Sunday, August 10, 2014

Starting the return trek back through Tok, AK

August 7 - 9   Day 60-62

This first picture supports the information I posted a short time ago about how the towns would post a sign welcoming you to their city, but it was posted several miles out. If you zoom in, you can see this is 22 miles out.
Valdez is not a particularly beautiful coastal town of ~2,600 people.  The Alaskan pipeline, fishing and a little bit of tourism makes its economy.  Present day Valdez is about 4 miles from original Valdez but was relocated after the earthquake of 1964 destroyed the town.  When they laid out the street plan for new Valdez, they really spread it out and made the streets real wide, allowing for growth.  A good plan in theory, but even with the pipeline, businesses came and went only to leave several vacant buildings remaining.  On the way out of Valdez, we stopped at Blueberry Lake State Recreation park for the night.  This is a popular destination for the locals, and bears, to pick wild blueberries.  However, they are not quite ripe due to a lack of sunshine.  It was cold, rainy, and windy, but the views of the mountains with the clouds clinging to the slopes were very pretty.  If you look closely at the second picture, you can see snow capped mountains above the clouds.
Below is a picture of the Wrangell/St. Elias mountain range inside the Wrangell/St. Elias National Park (a little hard to see due to the clouds). This is about 70 miles south/southeast of Tok where we spent the night.  The size of the glaciers in the park are larger than Rhode Island, and the size of the park is larger than Connecticut.
Then the big mountain in the park is Mt. Sanford.
As we continued on to Tok on the Tok Cutoff Highway, the mountain views were stunning.
We passed several places that looked like they should be moose habitats.  After viewing several small ponds with no moose, Bonnie said "I would just like to see a moose standing out in the water."  Less than ten seconds after saying that, I rounded a corner and there it was; a moose standing in the pond eating.
Then, about two miles farther down the road, another one.  This one is in a little deeper water and seemed as interested in us as we were of her.

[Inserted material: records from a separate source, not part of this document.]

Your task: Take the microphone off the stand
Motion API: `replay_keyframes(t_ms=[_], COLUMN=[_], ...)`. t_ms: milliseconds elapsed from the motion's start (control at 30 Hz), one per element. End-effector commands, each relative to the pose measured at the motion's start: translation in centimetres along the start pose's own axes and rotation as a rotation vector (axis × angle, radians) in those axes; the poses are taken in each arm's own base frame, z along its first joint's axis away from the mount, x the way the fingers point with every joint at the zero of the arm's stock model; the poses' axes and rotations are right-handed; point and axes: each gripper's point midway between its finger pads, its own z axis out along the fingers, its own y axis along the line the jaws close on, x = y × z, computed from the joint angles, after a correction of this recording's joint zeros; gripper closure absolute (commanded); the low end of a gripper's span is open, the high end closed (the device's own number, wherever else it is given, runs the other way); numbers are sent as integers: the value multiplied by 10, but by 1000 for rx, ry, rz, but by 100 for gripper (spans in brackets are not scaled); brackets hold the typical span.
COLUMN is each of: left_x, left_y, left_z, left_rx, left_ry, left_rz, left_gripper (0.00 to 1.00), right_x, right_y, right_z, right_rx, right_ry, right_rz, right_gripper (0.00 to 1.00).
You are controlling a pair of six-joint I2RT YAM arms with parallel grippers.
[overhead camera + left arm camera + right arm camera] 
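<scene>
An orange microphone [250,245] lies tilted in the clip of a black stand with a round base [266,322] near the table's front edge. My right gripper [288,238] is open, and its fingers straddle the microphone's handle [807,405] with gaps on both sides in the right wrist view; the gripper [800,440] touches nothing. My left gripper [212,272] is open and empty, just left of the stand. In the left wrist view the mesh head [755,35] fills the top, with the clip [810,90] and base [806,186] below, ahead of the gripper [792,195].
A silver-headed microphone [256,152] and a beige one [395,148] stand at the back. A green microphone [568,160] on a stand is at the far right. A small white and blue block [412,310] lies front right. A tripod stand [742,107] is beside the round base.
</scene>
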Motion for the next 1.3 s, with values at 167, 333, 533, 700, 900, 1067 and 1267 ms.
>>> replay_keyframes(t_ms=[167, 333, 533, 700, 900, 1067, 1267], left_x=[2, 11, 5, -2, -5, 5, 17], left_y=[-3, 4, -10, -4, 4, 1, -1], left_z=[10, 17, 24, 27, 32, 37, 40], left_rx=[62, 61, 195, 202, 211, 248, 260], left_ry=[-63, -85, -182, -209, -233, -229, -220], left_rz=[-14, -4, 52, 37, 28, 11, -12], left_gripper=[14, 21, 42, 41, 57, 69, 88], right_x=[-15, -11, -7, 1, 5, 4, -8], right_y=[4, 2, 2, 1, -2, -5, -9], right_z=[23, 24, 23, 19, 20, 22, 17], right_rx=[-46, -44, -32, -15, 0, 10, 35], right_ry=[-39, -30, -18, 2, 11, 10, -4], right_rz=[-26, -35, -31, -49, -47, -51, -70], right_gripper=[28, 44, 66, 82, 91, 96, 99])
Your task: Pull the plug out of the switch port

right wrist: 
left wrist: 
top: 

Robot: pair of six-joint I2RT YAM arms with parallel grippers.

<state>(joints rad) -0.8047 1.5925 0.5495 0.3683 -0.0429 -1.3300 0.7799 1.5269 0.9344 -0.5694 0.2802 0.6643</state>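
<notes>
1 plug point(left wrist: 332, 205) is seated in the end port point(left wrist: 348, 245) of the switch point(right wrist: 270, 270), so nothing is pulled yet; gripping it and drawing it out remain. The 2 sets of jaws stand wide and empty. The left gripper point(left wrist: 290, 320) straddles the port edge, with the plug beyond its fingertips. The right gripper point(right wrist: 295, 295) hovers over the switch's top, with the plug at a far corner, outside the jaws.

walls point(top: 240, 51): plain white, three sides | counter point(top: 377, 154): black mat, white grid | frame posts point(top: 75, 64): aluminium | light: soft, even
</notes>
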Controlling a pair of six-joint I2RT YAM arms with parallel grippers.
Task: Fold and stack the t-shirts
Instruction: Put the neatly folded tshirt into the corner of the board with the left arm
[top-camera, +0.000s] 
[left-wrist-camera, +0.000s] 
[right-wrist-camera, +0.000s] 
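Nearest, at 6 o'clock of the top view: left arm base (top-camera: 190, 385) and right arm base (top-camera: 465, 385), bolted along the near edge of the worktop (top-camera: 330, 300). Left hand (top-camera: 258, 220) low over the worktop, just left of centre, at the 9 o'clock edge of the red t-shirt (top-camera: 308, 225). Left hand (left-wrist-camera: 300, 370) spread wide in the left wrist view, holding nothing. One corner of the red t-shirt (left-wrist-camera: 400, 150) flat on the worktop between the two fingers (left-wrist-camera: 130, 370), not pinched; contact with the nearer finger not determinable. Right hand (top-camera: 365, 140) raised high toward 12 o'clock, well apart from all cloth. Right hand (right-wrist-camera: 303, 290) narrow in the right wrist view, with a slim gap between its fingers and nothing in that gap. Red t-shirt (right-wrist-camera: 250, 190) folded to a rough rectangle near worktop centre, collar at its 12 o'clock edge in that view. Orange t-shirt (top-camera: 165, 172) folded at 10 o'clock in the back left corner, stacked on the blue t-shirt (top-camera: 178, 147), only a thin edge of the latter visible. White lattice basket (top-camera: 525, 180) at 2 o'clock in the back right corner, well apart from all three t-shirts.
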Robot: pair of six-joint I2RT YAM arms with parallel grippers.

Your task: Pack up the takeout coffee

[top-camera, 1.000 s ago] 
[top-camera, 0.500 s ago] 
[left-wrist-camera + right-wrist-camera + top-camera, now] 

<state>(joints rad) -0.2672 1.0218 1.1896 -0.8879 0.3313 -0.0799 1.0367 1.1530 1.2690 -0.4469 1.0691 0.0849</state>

OBSERVATIONS (and other unscientific data):
This observation was quite easy and obvious.  This has never happened to me before, but we were driving through an area that is well known for viewing bears eating salmon.  As I was driving along the bay in Valdez, Bonnie was watching one side of the road and I the other.  All of a sudden there was this loud explosion sound, and when we looked forward, a very large sea gull had flown into our windshield.  Fortunately, the windshield did not break, but the sea gull looked like something you would see on a cartoon where a bird flies into a window then slides down.  The observation was that a sea gull is no match for a 40mph rv.  The sea gull lost.